Glee Review/Recap Season 4 Episode 17 ‘Guilty Pleasures’: How do you plead?

Guilty Pleasures

If the latest rumors are true, and Glee’s still unannounced but presumed Season Five will be New York-centric, then this week’s Episode 17, Guilty Pleasures, shows why that may be a good idea.

After all, the largely Lima-based tale was as insubstantial as any episode for months, with a theme-of-the-week feel echoing Season One and precious little going on in terms of  characters or story.

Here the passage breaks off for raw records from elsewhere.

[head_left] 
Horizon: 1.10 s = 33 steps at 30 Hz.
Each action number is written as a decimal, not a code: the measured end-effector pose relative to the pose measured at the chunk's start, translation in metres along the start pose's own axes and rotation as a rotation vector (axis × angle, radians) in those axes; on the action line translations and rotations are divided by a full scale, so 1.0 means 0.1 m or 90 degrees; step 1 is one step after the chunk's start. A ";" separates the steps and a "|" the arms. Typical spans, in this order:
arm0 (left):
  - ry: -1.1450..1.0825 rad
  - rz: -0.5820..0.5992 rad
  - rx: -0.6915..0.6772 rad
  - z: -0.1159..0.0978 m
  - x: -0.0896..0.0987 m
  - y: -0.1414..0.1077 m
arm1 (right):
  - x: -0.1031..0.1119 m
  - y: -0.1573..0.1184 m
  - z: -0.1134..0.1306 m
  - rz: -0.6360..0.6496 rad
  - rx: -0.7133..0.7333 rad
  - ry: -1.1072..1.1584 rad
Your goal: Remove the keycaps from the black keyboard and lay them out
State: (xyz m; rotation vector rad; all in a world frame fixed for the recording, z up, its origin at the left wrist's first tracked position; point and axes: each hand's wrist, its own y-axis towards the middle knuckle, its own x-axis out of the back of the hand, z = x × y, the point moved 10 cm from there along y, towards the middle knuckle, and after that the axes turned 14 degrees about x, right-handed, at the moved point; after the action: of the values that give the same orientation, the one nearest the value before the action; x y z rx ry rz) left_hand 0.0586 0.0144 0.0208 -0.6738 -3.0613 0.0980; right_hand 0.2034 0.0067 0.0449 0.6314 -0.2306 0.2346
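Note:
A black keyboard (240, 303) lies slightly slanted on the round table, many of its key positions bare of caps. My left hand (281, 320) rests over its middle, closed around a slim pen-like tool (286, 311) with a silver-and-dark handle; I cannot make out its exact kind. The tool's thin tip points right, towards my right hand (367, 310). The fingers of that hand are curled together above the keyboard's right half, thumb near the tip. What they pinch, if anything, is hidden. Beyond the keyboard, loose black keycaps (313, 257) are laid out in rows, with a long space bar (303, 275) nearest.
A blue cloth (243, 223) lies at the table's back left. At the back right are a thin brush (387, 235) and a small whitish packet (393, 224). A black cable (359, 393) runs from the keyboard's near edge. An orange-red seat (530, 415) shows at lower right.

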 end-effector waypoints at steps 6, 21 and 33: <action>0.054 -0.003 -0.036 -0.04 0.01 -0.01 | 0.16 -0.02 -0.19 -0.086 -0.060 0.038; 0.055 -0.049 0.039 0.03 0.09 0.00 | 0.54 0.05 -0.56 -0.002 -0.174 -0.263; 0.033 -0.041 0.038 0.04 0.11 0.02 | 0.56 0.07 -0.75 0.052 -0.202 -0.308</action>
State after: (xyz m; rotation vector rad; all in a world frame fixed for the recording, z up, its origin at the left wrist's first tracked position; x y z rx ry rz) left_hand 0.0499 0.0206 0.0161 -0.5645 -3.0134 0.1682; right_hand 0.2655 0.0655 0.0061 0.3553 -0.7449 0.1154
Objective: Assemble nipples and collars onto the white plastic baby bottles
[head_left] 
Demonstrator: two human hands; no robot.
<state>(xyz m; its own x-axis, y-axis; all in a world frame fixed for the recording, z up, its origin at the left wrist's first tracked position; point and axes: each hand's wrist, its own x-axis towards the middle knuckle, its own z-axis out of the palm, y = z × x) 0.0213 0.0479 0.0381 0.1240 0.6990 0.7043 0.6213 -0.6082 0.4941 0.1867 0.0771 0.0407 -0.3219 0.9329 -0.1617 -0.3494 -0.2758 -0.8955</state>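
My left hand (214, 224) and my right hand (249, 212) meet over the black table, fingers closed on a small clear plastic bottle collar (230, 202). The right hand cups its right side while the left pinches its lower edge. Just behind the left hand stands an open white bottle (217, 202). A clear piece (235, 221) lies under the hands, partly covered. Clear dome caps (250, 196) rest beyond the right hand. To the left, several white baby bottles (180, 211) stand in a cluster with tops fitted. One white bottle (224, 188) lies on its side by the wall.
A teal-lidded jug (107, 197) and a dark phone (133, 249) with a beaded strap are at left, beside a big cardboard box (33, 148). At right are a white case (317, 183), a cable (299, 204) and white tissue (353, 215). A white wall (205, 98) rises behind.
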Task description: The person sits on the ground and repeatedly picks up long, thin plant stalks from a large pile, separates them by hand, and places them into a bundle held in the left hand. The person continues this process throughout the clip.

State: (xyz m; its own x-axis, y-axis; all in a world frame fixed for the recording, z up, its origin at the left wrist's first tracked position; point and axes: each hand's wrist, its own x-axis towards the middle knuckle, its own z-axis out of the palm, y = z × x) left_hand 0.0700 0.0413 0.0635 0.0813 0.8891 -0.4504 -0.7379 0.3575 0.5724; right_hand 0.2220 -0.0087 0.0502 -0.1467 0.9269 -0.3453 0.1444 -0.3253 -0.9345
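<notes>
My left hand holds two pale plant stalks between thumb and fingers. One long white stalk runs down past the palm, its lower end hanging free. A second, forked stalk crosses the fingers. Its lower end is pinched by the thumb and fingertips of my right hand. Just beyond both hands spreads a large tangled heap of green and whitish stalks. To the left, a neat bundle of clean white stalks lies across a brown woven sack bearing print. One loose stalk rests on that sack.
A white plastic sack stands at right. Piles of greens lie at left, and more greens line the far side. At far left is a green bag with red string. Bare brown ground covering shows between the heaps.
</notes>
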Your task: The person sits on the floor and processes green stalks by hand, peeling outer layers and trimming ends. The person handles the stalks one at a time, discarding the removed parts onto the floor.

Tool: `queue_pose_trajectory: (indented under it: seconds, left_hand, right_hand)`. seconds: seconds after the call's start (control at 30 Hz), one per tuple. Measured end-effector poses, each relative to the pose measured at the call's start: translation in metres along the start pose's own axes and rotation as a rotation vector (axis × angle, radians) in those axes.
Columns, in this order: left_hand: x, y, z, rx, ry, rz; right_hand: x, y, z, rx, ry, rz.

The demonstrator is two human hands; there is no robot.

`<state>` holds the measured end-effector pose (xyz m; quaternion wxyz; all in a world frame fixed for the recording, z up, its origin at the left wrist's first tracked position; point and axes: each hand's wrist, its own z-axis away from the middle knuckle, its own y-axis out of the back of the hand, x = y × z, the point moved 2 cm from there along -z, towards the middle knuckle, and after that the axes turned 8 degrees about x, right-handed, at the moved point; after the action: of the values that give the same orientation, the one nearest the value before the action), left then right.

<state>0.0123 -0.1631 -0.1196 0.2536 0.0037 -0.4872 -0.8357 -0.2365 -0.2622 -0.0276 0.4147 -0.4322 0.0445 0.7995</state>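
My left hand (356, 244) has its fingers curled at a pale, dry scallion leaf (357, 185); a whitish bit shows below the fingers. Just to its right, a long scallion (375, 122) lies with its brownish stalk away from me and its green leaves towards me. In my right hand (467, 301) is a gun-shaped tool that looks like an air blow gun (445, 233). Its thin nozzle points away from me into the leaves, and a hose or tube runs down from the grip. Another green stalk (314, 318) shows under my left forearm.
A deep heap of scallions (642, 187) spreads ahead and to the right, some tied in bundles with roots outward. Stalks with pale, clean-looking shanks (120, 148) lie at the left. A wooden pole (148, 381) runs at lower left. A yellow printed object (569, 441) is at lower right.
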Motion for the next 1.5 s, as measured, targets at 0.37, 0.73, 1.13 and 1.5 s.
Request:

Given that I enjoyed most of the guilty-pleasure performances on some level (can Jacob Artist dance, or what?), I contented myself with the thought that the music could be its own reward, and the music tonight would have to be enough.

But when the show shifted more fully near its end to a Brooklyn loft and a Manhattan college, with post-high school characters immersed in weightier matters, it brought home to me how much Glee owes the natural move to its new Gotham setting, where more is at stake than learning weekly lessons, and where its best core characters — Rachel, Kurt, Santana — now reside.

First, Rachel’s tearful confrontation of Brody about his male hooker bent finally gave heft to the episode. And it was brought to a head by their gripping duet for Radiohead’s Creep. Sometimes sung with pained wails, the powerful mid-tempo rocker shifted from NYADA hallways to a nameless dark stage, ending with the starkness and highly emotional punch of The Scientist, this season’s best song performance to date.

As for the night’s finale, though it shifted mid-song back to Lima, Rachel’s jarringly sudden but buoyant rebound with ABBA’s Mamma Mia did more than conveniently fit the guilty pleasures theme, but also capped an otherwise thin episode with a genuinely potent — in terms of sheer fun — finishing kick.

So yes, bring on the Big Apple, big-time. If Season Five shows are more like the best parts of this one, such a move would make perfect sense. With just one foot planted there now, Glee sometimes feels like it reels backward by revisiting simple pursuits such as “coming out” over guilty-pleasure tunes (which, in truth, it already did back in Season One’s Bad Reputation episode).

Instead, let’s get on with the big wide world out there — including Broadway, where Rachel will make her Funny Girl audition of destiny after the series returns from a three-week hiatus.  Besides, next year some of this year’s graduating Lima seniors could join the mix too — the more the merrier!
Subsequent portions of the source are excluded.